Еще через пару дней, морозным, вьюжным февральским утром оказался я на Большом Москворецком мосту перед Кремлем. Стоял, смотрел по сторонам, и силуэты кремлевских звезд, кресты соборов с гостиницей
Россия под мрачно-серым февральским небом накладывались в моем мозгу на изображения ослепительного пляжа с розовыми фламинго и пылающего заката над океанской далью. Так, словно судьба моя, как неумелый фотограф, сняла два сюжета на одну и ту же фотопленку. И как-то вечером после дня беготни на жутком морозе, вернувшись в дом, где жил, написал я вот такое письмо моим ангольским приятельницам-медсестрам. Всё его я тебе сканировать не буду, ибо там полно чисто бытовых уже давно канувших в лету просьб и подробностей. А пошлю я тебе лишь тот кусок, который отвечает на заданный тобой вопрос, мол, что я подразумеваю под "феноменом авиации". Вот прочти, может быть, станет понятней.
Москва, Южный порт, 19 февраля1980
Странное ощущение: будто бы я уже умер и, как бы по теории реинкарнации, родился снова, вот только почему-то ещё помню повседневные заботы другой, предыдущей жизни. Вдруг, просыпаюсь посреди ночи и нервно соображаю, какого черта эти говнюки из Пренды до сих пор ездят на моей Волге?! Ведь ей же надо сменить масло, а им начхать! А зелёный Рафик? Он что так и будет гнить с помятым кузовом?…

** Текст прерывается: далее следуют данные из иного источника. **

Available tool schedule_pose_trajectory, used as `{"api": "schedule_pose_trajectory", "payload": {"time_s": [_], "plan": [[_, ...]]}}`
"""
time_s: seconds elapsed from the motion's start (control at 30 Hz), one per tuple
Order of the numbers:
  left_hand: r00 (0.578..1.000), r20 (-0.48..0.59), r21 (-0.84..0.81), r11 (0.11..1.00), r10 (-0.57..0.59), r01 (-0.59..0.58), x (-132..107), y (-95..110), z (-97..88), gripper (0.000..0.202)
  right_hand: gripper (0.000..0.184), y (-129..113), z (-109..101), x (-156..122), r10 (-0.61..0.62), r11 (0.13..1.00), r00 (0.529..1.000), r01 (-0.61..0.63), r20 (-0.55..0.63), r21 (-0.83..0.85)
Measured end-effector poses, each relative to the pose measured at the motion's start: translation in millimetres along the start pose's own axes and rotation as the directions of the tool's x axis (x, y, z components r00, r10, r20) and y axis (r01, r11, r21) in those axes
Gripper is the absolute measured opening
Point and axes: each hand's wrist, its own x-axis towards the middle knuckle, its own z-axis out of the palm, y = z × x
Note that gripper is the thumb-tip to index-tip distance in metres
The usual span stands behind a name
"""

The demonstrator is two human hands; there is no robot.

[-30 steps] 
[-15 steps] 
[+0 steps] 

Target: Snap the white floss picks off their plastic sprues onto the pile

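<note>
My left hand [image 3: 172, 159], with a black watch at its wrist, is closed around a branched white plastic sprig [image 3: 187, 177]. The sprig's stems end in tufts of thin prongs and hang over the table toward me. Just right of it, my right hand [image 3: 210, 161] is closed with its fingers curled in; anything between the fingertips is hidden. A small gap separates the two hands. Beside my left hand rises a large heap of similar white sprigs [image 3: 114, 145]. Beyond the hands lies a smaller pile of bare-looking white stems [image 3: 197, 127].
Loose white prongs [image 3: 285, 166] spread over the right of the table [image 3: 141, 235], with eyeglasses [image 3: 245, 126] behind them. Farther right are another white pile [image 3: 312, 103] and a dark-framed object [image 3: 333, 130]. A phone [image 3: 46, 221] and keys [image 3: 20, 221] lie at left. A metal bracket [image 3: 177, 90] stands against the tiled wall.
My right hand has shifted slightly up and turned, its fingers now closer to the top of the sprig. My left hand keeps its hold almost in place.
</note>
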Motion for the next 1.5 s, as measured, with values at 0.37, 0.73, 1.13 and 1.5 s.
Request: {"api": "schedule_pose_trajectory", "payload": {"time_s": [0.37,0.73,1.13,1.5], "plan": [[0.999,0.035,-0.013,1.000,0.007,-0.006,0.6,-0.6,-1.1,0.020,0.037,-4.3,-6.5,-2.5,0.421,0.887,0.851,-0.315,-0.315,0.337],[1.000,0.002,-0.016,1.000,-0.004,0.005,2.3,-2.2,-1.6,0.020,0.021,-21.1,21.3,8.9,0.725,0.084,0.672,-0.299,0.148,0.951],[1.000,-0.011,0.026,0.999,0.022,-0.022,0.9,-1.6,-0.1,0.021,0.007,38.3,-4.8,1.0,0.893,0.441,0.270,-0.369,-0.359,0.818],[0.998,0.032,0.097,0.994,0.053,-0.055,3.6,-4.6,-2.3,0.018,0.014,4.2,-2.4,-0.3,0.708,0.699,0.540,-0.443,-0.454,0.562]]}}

… В Пхеньяне живёт один похожий на меня человек. Когда-то давным-давно он был гвардейцем императора и погиб в самом начале битвы при Ватерлоо. А сейчас, более чем полтора века спустя, сидя на ежедневных семинарах по изучению бессмертных идей Чучхе, так и не может проникнуться гениальным духом великого вождя корейского народа председателя Ким Ир Сена. Его мучают сомнения: успел ли подойти маршал Груши? Выиграл ли император? А проверить негде. Во всех библиотеках страны об этом – ни единого слова. Лишь только о чучхе, да высказываниях великого вождя. И спросить не у кого…
… Таинственны и странны были эти февральские дни. Бесконечный тёмно-серый город, груды грязного мокрого снега, туманная нереальность московских улиц. Огромный мост через бесцветную реку и тускло-пёстрые купола блаженного собора вставали предо мной как в похмельном бреду. Слева просвечивали сквозь мглу стены, башни и золотые луковицы Кремля, а справа пьяно хорохорилась, пыжилась мишурным блеском стеклянная громада гостиницы Россия. Я стоял на мосту, озирался по сторонам и мучительно пытался вычислить свои собственные координаты в пространстве-времени.